Вопрос, с которого начинается разговор собеседников в «Сороке-воровке»: отчего на русской сцене хороших актрис нет, «а танцовщиц много». Герои объясняют это рабским положением «славянской женщины» в обществе. Основная коллизия повести связана с историей крепостной актрисы, Анеты, которой домогается владелец театра граф Скалинский[1090]
. Но Анета, в отличие от Любови Онисимовны, имеет возможность отказать графу, хоть и подвергается после этого гонениям.Именно граф Скалинский, обращаясь к рассказчику истории Анеты, не названному по имени актеру[1091]
, формулирует мысль о влиянии театральных ролей на поведение крепостных актеров в обычной жизни: «Вы так привыкаете играть разных царей, вельмож, что и за кулисами остаются такие замашки»[1092]. Он же с негодованием напоминает Анете: «Я тебя научу забываться! Кому смеешь говорить! Я, дескать, актриса, нет, ты моя крепостная девка, а не актриса…»[1093]В финале повести А. И. Герцена задается вопрос: «Все так, – сказал, вставая, славянин, – но зачем она не обвенчалась тайно?..»

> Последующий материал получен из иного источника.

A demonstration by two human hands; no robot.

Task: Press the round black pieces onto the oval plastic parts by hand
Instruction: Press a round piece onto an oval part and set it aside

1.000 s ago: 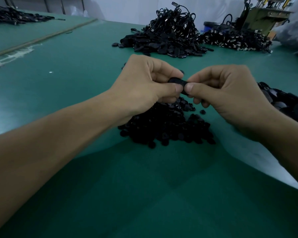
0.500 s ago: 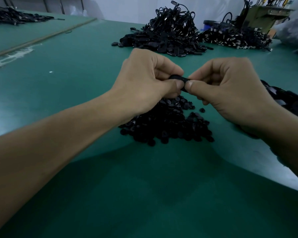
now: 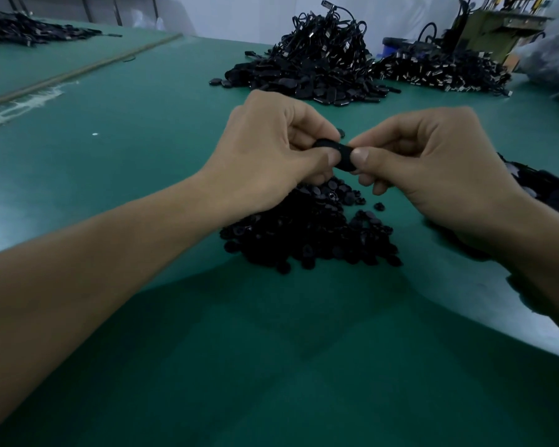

Лесков развивает заявленный Герценом мотив чувства собственного достоинства крепостных, пробужденного игрой на сцене, а вместе с тем отвечает на заданный в конце повести Герцена вопрос и показывает, каков, по его мнению, неизбежный исход тайного венчания крепостных актеров.
Очевидно также, что на формирование замысла рассказа и образов героев на Лескова повлияла не только повесть Герцена, но и опубликованные мемуары о театре графа Каменского – в первую очередь, воспоминания орловского писателя Владимира Петровича Бурнашева, напечатавшего их под псевдонимом Гурий Эртаулов[1094]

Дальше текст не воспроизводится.